*ACTION ITEM:* If a line in the data below contains "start", copy it.

*DATA SHOWN:*
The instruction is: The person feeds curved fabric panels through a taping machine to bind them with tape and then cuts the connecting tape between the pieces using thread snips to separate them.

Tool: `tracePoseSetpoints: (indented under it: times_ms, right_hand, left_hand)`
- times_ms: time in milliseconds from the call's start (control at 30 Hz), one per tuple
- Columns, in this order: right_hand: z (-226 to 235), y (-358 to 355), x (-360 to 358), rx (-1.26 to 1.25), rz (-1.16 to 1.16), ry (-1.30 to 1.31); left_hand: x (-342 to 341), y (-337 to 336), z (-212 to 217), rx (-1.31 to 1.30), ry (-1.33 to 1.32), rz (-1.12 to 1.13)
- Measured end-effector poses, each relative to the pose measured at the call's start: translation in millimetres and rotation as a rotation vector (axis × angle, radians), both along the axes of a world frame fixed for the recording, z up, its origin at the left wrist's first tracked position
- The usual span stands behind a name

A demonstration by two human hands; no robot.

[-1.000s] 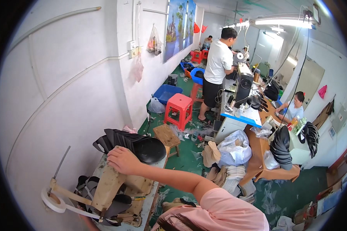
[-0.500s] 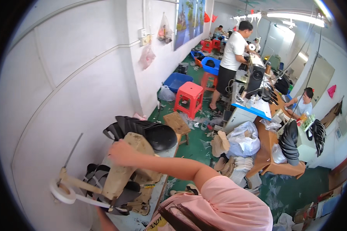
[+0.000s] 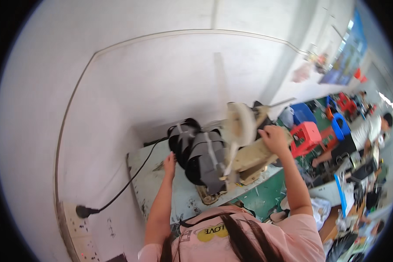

*TASK RESPONSE:*
- times_ms: time in milliseconds from the call's start (control at 30 Hz), one per tuple
- Measured end-effector poses, each relative to the pose measured at the call's start: translation in millimetres and rotation as a rotation vector (axis × angle, radians), both along the axes of a world frame fixed for the recording, z up, its origin at the left wrist's first tracked position

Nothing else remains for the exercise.